Andrea Sartori is president of Italian producer Sartori di Verona, founded in 1898 and now one of the most significant wine companies in Veneto. He studied at Verona’s University of Economics and Commerce, attended business school in Vicenza and went on to Columbia University in New York. He then returned to Italy to put his energies into revitalising and modernising the company, including expanding its export reach. He became president in 2000. He has played an active role in a number of wine organisations, including being president of the Confederazione della Vite e del Vino, from 2004 to 2010. He was vice president of Federvini from 2005 to 2008, sat on the board of the marketing group Consorzio Italia del Vino, was a board member of CEEV (the European Committee of Wine Enterprises) that lobbies Brussels, and is on the board of Crever, the Veronese bank. He is currently the president of the Consorzio Tutela Vini Valpolicella.
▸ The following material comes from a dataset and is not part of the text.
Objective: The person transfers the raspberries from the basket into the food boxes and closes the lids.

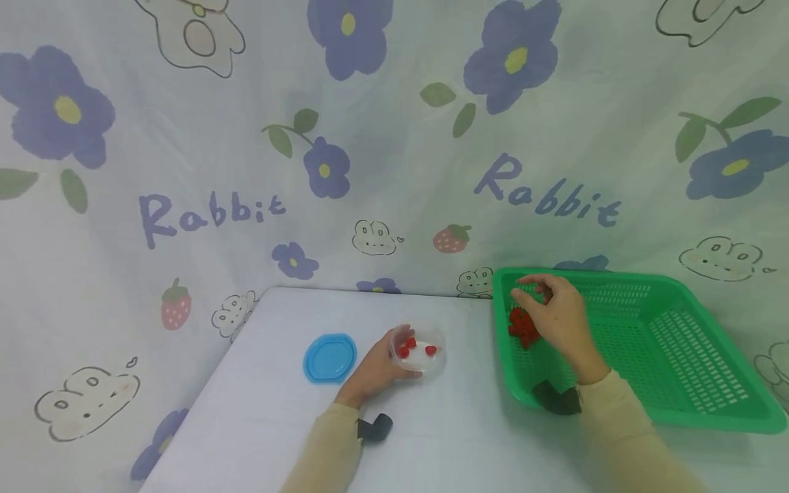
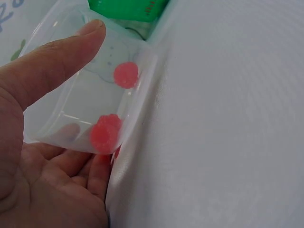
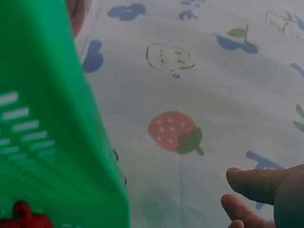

He has worked tirelessly to build not just his family business, but the entire Italian wine sector.
MEININGER’S: What did you learn at Columbia University that really surprised you?
SARTORI: The American system is based on large corporations and multinationals, which is not applicable a lot to this country because, as you know well, the average size of company in Italy is very small. Most of us are family businesses. It was a total cultural shock for me, being used to small and medium-sized company in this country.